#### Directions:
For every entry that follows, return the words exactly and omit any picture.

#### Materials provided:
───
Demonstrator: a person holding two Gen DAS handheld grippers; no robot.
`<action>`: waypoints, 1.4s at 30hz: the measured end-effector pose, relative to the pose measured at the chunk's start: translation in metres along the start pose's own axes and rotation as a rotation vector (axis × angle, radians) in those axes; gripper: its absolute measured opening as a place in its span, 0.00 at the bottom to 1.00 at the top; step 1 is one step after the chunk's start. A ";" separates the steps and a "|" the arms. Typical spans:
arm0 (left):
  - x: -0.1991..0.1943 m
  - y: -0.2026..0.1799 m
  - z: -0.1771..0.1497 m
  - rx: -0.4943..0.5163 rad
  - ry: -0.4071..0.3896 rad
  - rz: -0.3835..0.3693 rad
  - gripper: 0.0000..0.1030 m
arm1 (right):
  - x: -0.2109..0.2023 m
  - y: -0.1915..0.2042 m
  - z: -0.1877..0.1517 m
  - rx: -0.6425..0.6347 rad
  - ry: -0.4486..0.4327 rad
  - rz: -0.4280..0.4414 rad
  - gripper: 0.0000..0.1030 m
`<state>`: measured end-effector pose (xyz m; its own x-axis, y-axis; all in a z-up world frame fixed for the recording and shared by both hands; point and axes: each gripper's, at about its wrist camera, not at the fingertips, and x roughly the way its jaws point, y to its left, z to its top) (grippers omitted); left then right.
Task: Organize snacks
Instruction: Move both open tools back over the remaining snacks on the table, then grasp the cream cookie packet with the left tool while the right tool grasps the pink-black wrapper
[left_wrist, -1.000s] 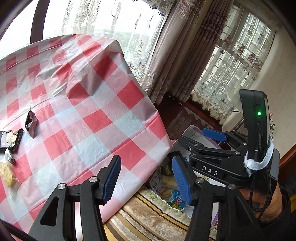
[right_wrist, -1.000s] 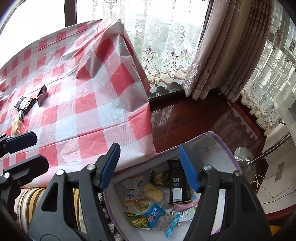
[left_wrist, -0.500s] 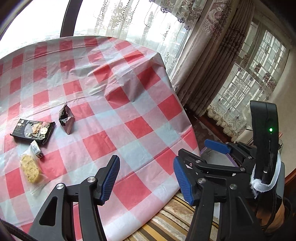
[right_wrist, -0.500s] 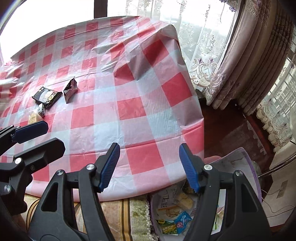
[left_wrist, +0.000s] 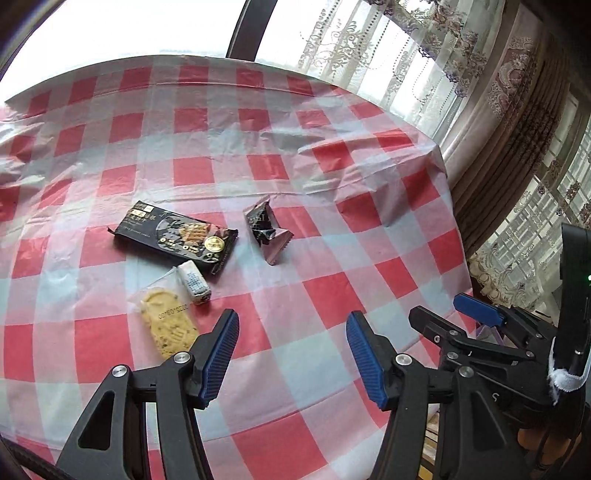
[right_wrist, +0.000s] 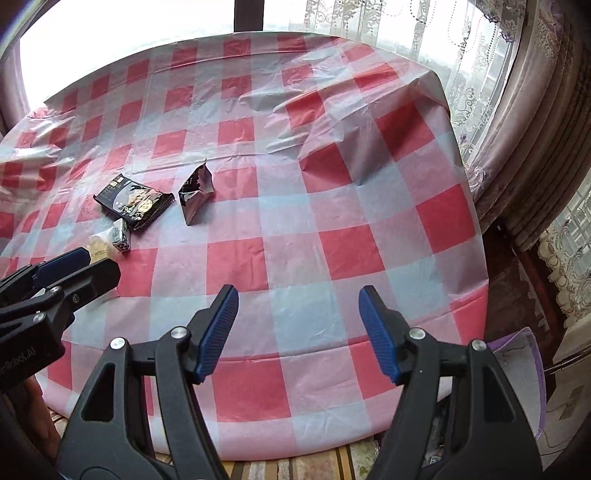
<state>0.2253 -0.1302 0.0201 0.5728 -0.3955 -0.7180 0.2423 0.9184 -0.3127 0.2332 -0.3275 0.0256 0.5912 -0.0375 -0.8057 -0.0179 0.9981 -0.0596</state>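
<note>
Several snacks lie on the red-and-white checked table: a long black biscuit pack, a crumpled dark wrapper, a small white wrapped bar and a yellow cookie in clear wrap. My left gripper is open and empty, above the table just right of the cookie. My right gripper is open and empty over the table's near edge. In the right wrist view the black pack, dark wrapper and white bar lie to the far left. The left gripper partly hides the cookie.
A purple-rimmed bag with snacks inside stands on the floor below the table's right edge, mostly hidden. Curtains hang at the right. A striped rug lies under the table's near edge. The right gripper's body shows at the right.
Both grippers have swung up and left from the bag on the floor toward the table. The snacks now sit closer to the left gripper. Both grippers stayed open.
</note>
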 end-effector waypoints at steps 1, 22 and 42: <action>-0.001 0.009 0.000 -0.027 -0.008 0.028 0.59 | 0.002 0.004 0.003 -0.004 -0.004 0.005 0.69; 0.031 0.059 -0.011 -0.136 0.054 0.239 0.65 | 0.069 0.075 0.069 -0.060 -0.060 0.107 0.73; 0.033 0.082 -0.005 -0.073 0.020 0.262 0.35 | 0.123 0.085 0.080 -0.064 0.002 0.112 0.74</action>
<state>0.2602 -0.0676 -0.0321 0.5926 -0.1447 -0.7924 0.0299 0.9870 -0.1579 0.3694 -0.2437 -0.0314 0.5812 0.0735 -0.8104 -0.1354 0.9908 -0.0072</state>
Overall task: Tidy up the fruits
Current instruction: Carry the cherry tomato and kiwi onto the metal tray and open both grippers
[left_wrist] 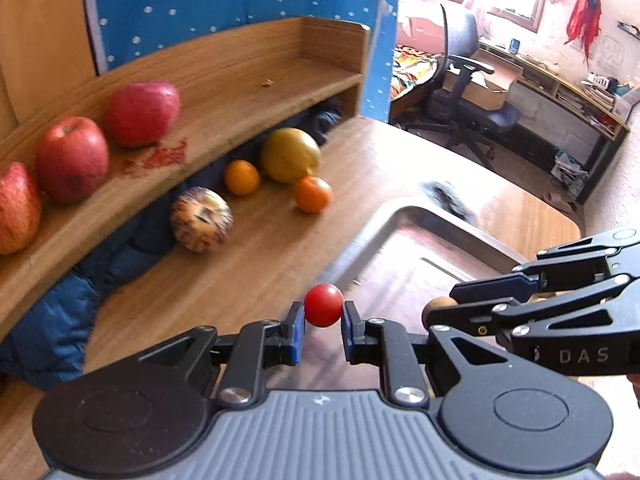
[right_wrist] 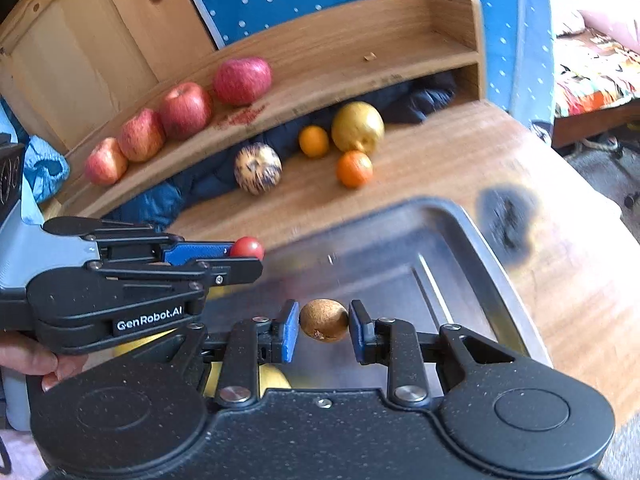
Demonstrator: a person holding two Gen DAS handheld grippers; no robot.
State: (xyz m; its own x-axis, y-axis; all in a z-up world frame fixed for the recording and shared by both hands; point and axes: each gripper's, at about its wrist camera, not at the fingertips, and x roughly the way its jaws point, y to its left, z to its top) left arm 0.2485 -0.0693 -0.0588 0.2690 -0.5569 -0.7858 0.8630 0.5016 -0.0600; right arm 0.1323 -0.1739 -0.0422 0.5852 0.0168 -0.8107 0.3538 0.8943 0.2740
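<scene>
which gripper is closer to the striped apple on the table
Left. The left gripper, shut on a cherry tomato, sits just in front of the striped apple. The right gripper, holding a small brown fruit, is farther back over the metal tray.

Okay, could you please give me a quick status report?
Left gripper shut on small red cherry tomato. Right gripper shut on small brown round fruit. Both over metal tray; nothing in the way.

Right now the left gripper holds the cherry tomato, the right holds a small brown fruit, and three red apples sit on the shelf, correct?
Not quite: the right wrist view shows four red apples on the shelf, not three. The left gripper does hold the cherry tomato, and the right gripper the small brown fruit.
</scene>
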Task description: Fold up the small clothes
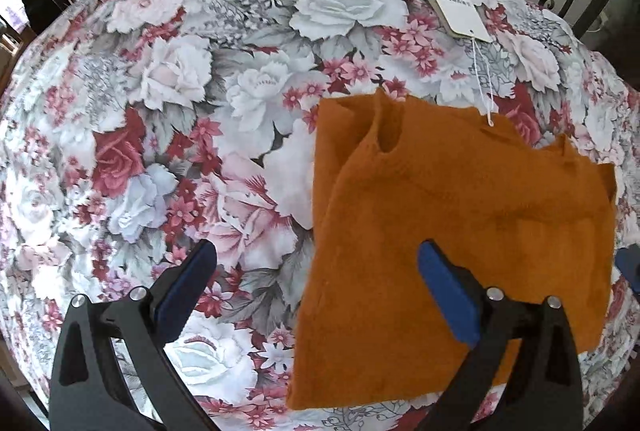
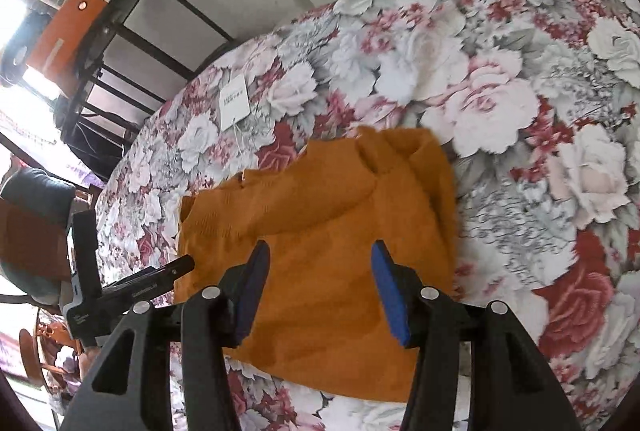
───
#### Your response:
Demonstrator: a person holding two Gen DAS handheld grippers; no robot.
`<action>`: waypoints, 1.4s at 30hz: the measured end-effector pose, relative to the pose measured at the chunk's start: translation in metres along the start pose's own axes and rotation as a rotation vector (axis × angle, radians) in those axes; gripper: its absolute measured opening as a place in its span, 0.00 at the bottom to 1.00 at the top; step 1 is one step after the chunk's start. A ";" separates the steps and a "|" the arms. Typical spans:
arm0 (left):
  - x: -0.1991..0.1943 m
  - y: -0.2026..0.1799 m
  - z: -0.1771..0.1497 m
  - rx: -0.4943..0.5163 rad
  - ry: -0.4071..0.3896 rad
  - rz: -0.3835..0.3693 rad
  - gripper: 0.0000..0.1030 m
arm1 (right):
  - x: -0.2109..0.2023 m
  - y: -0.1915..0.2042 m
  - z: -0.1877..0.1517 m
  - rx: -0.6425..0.6347 rad
  - ry: -0.4486..0.4327 rad
  - rz: -0.4280..0.4414 rad
  - gripper: 0.0000..0.1030 m
`<state>`: measured end-effector pose (xyz m; its own x-axis, y-axis; all in a z-up world frame fixed for the recording and shared by both hands; point and axes: each gripper's, at about its wrist camera, not at the fingertips, and x roughly the way its jaws point, y to its left, z to its top) (grippers omitted); left then right.
Task: Organize snacks
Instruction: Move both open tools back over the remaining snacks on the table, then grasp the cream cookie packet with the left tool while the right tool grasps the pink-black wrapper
[left_wrist, -1.000s] 
[right_wrist, -1.000s] 
[left_wrist, -0.500s] 
[right_wrist, -0.500s] 
[left_wrist, +0.000s] 
[right_wrist, +0.000s] 
<state>0.2253 -0.1302 0.0201 0.5728 -0.3955 -0.7180 0.2423 0.9184 -0.3127 0.2332 -0.3275 0.0256 0.5912 -0.0375 -0.8057 -0.0179 0.9981 -0.0596</state>
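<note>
Several snacks lie on the red-and-white checked table: a long black biscuit pack, a crumpled dark wrapper, a small white wrapped bar and a yellow cookie in clear wrap. My left gripper is open and empty, above the table just right of the cookie. My right gripper is open and empty over the table's near edge. In the right wrist view the black pack, dark wrapper and white bar lie to the far left. The left gripper partly hides the cookie.
A purple-rimmed bag with snacks inside stands on the floor below the table's right edge, mostly hidden. Curtains hang at the right. A striped rug lies under the table's near edge. The right gripper's body shows at the right.
Both grippers have swung up and left from the bag on the floor toward the table. The snacks now sit closer to the left gripper. Both grippers stayed open.
</note>
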 end-effector waypoints at steps 1, 22 and 42: <action>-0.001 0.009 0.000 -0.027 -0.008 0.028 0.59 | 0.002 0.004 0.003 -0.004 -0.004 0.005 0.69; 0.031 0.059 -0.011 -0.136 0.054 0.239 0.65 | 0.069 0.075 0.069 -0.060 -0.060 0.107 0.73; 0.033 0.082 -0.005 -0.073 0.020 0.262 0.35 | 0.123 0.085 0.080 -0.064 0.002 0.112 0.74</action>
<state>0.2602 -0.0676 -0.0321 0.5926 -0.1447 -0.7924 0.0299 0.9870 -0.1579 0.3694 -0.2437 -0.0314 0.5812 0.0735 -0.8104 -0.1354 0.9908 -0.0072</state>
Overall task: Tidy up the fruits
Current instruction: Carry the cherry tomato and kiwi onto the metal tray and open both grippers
[left_wrist] 
[right_wrist] 
Demonstrator: a person holding two Gen DAS handheld grippers; no robot.
State: (xyz m; its own x-axis, y-axis; all in a z-up world frame fixed for the recording and shared by both hands; point and axes: each gripper's, at about its wrist camera, not at the fingertips, and x roughly the way its jaws point, y to its left, z to its top) left arm 0.2485 -0.0693 -0.0588 0.2690 -0.5569 -0.7858 0.8630 0.5016 -0.0600; right arm 0.1323 -0.1739 -0.0422 0.5852 0.0168 -0.8107 0.3538 0.8943 0.2740
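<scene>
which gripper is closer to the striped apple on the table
Left. The left gripper, shut on a cherry tomato, sits just in front of the striped apple. The right gripper, holding a small brown fruit, is farther back over the metal tray.

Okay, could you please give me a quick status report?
Left gripper shut on small red cherry tomato. Right gripper shut on small brown round fruit. Both over metal tray; nothing in the way.

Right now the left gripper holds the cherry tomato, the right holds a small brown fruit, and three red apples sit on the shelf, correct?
Not quite: the right wrist view shows four red apples on the shelf, not three. The left gripper does hold the cherry tomato, and the right gripper the small brown fruit.
</scene>
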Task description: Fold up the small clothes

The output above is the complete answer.